▶ What is expected
Please give again, word for word, the lines that lie between the start of the listing below and the line with "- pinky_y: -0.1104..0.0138", both included.

▶ Data shown
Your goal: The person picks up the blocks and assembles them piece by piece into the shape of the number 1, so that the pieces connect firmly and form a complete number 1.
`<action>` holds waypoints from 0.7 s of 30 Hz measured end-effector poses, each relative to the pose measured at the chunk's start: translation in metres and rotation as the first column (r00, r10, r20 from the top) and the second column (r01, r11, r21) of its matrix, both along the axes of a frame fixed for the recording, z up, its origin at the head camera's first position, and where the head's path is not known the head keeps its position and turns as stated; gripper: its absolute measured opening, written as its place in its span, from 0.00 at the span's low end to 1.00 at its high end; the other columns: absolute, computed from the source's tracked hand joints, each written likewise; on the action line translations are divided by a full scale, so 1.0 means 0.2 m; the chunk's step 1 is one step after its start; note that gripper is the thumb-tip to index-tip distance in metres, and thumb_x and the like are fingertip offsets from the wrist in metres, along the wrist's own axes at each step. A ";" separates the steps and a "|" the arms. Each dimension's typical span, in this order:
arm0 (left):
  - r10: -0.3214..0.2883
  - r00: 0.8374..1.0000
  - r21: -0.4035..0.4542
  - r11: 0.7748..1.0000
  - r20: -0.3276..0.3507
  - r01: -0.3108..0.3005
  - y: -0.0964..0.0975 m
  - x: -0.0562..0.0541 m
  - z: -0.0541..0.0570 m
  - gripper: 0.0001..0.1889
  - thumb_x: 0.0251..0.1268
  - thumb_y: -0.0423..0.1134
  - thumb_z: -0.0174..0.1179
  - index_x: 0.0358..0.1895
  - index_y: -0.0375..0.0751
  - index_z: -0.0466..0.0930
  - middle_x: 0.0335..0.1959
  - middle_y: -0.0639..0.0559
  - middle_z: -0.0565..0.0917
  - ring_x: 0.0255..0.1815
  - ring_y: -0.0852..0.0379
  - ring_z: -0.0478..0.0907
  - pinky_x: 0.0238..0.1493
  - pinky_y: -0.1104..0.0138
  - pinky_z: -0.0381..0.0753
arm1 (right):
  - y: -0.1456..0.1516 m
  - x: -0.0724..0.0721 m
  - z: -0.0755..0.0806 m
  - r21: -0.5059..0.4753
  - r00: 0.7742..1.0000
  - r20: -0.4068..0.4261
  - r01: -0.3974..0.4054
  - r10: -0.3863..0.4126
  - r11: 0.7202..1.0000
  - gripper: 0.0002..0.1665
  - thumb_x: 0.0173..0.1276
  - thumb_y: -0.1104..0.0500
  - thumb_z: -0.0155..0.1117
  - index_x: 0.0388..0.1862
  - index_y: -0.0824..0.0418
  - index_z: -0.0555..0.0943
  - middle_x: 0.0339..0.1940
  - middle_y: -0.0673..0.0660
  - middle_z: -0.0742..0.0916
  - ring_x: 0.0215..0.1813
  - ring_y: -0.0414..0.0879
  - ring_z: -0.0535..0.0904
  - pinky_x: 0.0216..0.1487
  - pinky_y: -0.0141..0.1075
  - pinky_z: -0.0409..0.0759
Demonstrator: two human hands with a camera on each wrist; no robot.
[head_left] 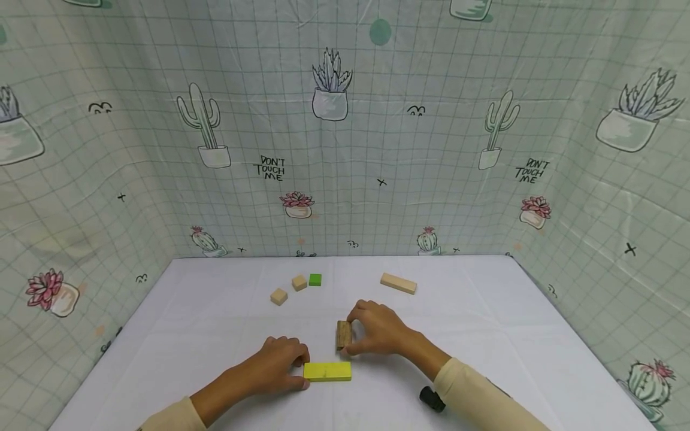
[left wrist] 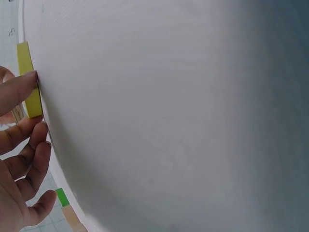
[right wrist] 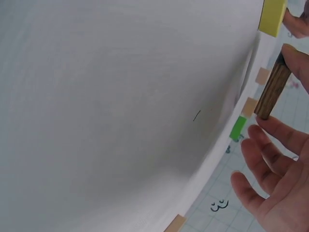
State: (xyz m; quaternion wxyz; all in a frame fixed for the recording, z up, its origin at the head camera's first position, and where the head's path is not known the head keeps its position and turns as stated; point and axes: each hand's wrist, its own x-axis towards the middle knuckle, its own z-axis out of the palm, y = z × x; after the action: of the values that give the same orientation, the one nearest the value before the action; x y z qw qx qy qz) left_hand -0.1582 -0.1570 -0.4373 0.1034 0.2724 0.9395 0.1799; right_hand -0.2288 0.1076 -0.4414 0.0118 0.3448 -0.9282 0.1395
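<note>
Near the front of the white table [head_left: 215, 311], a yellow rectangular block [head_left: 327, 372] lies lengthwise from left to right. My left hand [head_left: 277, 365] pinches its left end, thumb on the near side and index finger at the far corner. Just beyond it is a brown, wood-grained block [head_left: 344, 335]. My right hand [head_left: 380, 328] grips that one by its two ends between thumb and index finger. In the right wrist view the brown block [right wrist: 273, 89] appears raised and tilted, the other fingers [right wrist: 263, 159] spread loosely below it.
Farther back lie two small pale wooden cubes [head_left: 278, 296] and a green cube [head_left: 315, 279]. A long pale wooden block [head_left: 398, 283] sits at the back right. Beside the right sleeve [head_left: 474, 389] is a small black cylindrical object [head_left: 432, 398]. Cactus-patterned cloth [head_left: 345, 149] encloses the table.
</note>
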 end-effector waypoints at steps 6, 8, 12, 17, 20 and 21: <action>0.002 1.000 -0.004 1.000 0.000 -0.002 0.00 0.00 0.00 0.16 0.56 0.53 0.73 0.42 0.50 0.83 0.32 0.65 0.75 0.36 0.65 0.68 0.44 0.61 0.64 | -0.02 0.01 0.01 0.011 1.000 0.014 0.004 -0.004 1.000 0.33 0.51 0.34 0.77 0.49 0.54 0.86 0.49 0.49 0.85 0.51 0.45 0.81 0.51 0.42 0.81; 0.005 1.000 -0.007 1.000 -0.001 -0.005 0.00 0.00 0.00 0.17 0.56 0.53 0.73 0.42 0.49 0.83 0.32 0.65 0.75 0.36 0.64 0.68 0.44 0.61 0.65 | -0.03 0.01 0.01 0.012 1.000 0.017 0.003 -0.003 1.000 0.33 0.51 0.33 0.77 0.48 0.54 0.86 0.49 0.49 0.85 0.51 0.44 0.81 0.50 0.42 0.81; 0.007 1.000 -0.011 1.000 0.000 -0.007 0.00 0.00 0.00 0.17 0.56 0.53 0.73 0.42 0.49 0.83 0.32 0.65 0.75 0.36 0.64 0.68 0.44 0.61 0.64 | -0.05 0.02 0.01 0.006 1.000 0.023 -0.001 0.001 1.000 0.34 0.51 0.33 0.76 0.49 0.54 0.86 0.49 0.49 0.85 0.51 0.44 0.81 0.50 0.41 0.81; 0.010 1.000 -0.015 1.000 0.012 -0.010 0.00 0.00 0.01 0.16 0.57 0.53 0.72 0.42 0.49 0.83 0.32 0.65 0.75 0.36 0.64 0.68 0.44 0.61 0.64 | -0.07 0.02 0.00 0.003 0.999 0.040 -0.006 0.005 1.000 0.34 0.51 0.32 0.76 0.49 0.53 0.86 0.50 0.48 0.85 0.51 0.44 0.81 0.50 0.40 0.80; 0.014 1.000 -0.013 1.000 0.021 -0.014 0.00 0.00 0.01 0.16 0.56 0.52 0.73 0.42 0.49 0.83 0.32 0.64 0.75 0.36 0.64 0.68 0.45 0.60 0.65 | -0.08 0.03 0.00 0.013 0.999 0.047 -0.007 0.006 1.000 0.34 0.52 0.31 0.75 0.50 0.53 0.86 0.51 0.48 0.85 0.51 0.43 0.80 0.51 0.40 0.80; 0.014 1.000 -0.013 1.000 0.022 -0.014 0.00 0.00 0.01 0.16 0.56 0.52 0.73 0.42 0.49 0.83 0.32 0.64 0.75 0.36 0.64 0.68 0.45 0.60 0.65 | -0.09 0.03 0.00 0.017 0.999 0.048 -0.006 0.005 1.000 0.34 0.52 0.31 0.74 0.50 0.53 0.86 0.51 0.48 0.85 0.51 0.43 0.80 0.51 0.40 0.80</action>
State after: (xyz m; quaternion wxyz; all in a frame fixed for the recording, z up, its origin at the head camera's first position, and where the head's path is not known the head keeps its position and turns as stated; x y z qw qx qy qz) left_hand -0.1579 -0.1564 -0.4344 0.1143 0.2630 0.9414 0.1778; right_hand -0.2231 0.0900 -0.4409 -0.0140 0.3441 -0.9284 0.1396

▶ Task result
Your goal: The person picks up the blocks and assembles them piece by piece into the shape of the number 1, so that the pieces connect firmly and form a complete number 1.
`<action>` holds waypoints from 0.7 s of 30 Hz measured end-effector poses, each relative to the pose measured at the chunk's start: translation in metres and rotation as the first column (r00, r10, r20 from the top) and the second column (r01, r11, r21) of its matrix, both along the axes of a frame fixed for the recording, z up, its origin at the head camera's first position, and where the head's path is not known the head keeps its position and turns as stated; gripper: its absolute measured opening, written as its place in its span, from 0.00 at the span's low end to 1.00 at its high end; the other columns: absolute, computed from the source's tracked hand joints, each written likewise; on the action line translations are divided by a full scale, so 1.0 means 0.2 m; the chunk's step 1 is one step after its start; note that gripper is the thumb-tip to index-tip distance in metres, and thumb_x and the like are fingertip offsets from the wrist in metres, along the wrist's own axes at each step. A ";" separates the steps and a "|" the arms. Each dimension's typical span, in this order:
arm0 (left):
  - r10: -0.3214..0.2883
  - r00: 0.8374..1.0000
  - r21: -0.4035..0.4542
  - r11: 0.7748..1.0000
  - r20: -0.3276..0.3507
  - r01: -0.3108..0.3005
  - y: -0.0964..0.0975 m
  - x: -0.0562..0.0541 m
  - z: -0.0541..0.0570 m
  - gripper: 0.0001..0.1889
  - thumb_x: 0.0251..0.1268
  - thumb_y: -0.0423..0.1134
  - thumb_z: -0.0174..0.1179
  - index_x: 0.0358..0.1895
  - index_y: -0.0375..0.0751
  - index_z: -0.0466..0.0930
  - middle_x: 0.0335..0.1959
  - middle_y: -0.0639..0.0559
  - middle_z: -0.0565..0.0917
  - ring_x: 0.0255..0.1815
  - ring_y: -0.0852..0.0379
  - ring_z: -0.0478..0.0907
  - pinky_x: 0.0238..0.1493
  - pinky_y: -0.1104..0.0138

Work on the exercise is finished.